[RECORDS FOR THE TASK]:
=-=-=-=-=
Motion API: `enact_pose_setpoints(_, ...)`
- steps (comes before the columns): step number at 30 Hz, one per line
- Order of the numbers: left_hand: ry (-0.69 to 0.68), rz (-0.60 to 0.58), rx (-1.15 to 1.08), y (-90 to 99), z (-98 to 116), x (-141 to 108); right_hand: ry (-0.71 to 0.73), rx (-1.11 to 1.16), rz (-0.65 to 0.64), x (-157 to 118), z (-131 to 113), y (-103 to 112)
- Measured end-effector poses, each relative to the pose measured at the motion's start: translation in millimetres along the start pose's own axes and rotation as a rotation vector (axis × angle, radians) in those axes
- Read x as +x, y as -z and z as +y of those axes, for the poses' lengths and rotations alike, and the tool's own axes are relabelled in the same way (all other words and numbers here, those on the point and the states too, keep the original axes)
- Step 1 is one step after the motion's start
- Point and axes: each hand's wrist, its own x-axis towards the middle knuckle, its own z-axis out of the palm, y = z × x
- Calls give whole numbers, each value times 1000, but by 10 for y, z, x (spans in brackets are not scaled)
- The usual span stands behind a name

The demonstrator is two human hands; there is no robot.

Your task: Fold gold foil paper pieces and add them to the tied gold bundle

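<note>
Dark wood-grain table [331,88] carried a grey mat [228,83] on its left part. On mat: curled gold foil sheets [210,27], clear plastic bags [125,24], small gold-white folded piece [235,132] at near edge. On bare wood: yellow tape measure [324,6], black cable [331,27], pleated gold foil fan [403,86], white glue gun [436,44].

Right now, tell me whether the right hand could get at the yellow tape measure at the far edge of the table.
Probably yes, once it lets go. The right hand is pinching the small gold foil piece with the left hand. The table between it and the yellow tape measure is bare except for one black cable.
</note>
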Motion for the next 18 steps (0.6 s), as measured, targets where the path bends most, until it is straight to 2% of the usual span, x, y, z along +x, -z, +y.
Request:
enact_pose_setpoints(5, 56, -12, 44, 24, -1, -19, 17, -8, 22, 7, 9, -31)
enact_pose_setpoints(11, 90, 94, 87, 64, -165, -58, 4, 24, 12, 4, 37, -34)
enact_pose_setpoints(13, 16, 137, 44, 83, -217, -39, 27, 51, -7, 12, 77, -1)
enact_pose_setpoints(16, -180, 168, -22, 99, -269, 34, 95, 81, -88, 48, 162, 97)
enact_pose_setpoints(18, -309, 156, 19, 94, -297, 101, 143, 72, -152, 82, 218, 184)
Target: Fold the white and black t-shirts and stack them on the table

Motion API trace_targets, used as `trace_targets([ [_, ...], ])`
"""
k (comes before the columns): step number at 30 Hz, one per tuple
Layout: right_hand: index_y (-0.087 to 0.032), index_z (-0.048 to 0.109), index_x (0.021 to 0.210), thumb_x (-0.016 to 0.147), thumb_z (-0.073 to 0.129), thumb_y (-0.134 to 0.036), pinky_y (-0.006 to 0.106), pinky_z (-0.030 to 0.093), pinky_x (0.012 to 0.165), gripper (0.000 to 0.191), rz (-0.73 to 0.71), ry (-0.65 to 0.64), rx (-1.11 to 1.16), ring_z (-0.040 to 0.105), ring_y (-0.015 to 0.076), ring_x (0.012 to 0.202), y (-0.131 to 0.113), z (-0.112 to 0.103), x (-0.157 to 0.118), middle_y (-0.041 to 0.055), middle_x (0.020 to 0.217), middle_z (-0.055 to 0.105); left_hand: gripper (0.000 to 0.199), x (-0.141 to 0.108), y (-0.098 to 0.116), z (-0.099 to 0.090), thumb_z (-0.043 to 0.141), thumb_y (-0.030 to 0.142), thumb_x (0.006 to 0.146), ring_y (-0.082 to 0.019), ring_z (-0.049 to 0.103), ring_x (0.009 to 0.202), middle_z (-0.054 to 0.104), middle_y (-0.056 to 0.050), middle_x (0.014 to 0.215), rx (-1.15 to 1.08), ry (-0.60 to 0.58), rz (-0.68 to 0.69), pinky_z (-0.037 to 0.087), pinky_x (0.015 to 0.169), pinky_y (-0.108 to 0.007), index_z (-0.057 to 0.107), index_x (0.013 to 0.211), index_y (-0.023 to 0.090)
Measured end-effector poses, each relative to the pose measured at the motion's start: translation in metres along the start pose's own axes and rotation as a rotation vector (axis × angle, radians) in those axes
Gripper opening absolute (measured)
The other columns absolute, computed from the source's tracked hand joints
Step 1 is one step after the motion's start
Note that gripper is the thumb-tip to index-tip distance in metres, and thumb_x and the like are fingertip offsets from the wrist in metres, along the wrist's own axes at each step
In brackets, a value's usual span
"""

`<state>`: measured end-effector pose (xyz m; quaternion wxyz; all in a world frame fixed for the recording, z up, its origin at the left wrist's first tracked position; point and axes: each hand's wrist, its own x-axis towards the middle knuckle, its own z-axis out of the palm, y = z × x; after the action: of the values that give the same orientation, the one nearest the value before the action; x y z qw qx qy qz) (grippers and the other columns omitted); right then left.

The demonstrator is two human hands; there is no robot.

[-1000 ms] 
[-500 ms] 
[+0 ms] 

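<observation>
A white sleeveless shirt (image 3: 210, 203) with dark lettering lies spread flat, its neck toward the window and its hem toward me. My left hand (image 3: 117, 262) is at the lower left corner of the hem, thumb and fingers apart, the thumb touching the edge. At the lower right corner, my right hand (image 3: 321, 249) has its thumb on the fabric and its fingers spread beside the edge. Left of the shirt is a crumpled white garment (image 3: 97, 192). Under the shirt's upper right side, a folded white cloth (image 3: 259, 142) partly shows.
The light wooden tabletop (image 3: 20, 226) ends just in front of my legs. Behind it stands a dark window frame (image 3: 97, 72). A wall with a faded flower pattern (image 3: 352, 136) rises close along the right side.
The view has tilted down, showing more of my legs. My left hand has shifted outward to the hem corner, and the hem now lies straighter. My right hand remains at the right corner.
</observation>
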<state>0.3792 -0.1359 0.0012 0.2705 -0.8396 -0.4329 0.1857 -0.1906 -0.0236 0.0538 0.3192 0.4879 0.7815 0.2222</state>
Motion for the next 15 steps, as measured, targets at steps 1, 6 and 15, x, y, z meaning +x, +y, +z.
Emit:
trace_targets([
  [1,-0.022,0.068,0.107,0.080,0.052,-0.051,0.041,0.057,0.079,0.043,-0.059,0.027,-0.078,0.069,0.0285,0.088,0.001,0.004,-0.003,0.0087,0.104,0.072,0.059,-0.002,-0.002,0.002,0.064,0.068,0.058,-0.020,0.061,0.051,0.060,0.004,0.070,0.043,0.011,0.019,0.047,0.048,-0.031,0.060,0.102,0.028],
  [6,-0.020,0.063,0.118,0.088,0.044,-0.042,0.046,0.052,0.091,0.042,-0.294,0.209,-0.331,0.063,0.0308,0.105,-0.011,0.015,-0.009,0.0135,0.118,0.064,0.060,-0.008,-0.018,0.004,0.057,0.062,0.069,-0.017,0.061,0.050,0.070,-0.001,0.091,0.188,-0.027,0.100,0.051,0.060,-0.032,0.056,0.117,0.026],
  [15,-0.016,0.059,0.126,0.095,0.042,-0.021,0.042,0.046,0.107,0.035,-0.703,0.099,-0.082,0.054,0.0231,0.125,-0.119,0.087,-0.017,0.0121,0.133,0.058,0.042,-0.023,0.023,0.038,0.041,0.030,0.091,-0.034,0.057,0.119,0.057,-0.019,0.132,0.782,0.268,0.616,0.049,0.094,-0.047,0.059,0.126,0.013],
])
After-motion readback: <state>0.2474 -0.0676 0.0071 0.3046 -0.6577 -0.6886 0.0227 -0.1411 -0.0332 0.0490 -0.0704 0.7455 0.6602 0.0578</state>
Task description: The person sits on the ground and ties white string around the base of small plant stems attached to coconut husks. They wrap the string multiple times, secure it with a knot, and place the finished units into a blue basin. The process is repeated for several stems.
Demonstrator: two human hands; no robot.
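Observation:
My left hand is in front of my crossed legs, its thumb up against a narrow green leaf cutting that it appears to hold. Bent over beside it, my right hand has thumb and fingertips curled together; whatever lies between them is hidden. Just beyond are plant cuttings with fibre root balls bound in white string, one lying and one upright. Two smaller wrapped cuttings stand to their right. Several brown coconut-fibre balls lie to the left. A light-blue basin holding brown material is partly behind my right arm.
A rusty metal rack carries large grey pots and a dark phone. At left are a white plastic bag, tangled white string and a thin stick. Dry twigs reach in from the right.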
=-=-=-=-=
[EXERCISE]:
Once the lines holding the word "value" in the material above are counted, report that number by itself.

[OUTPUT]:
3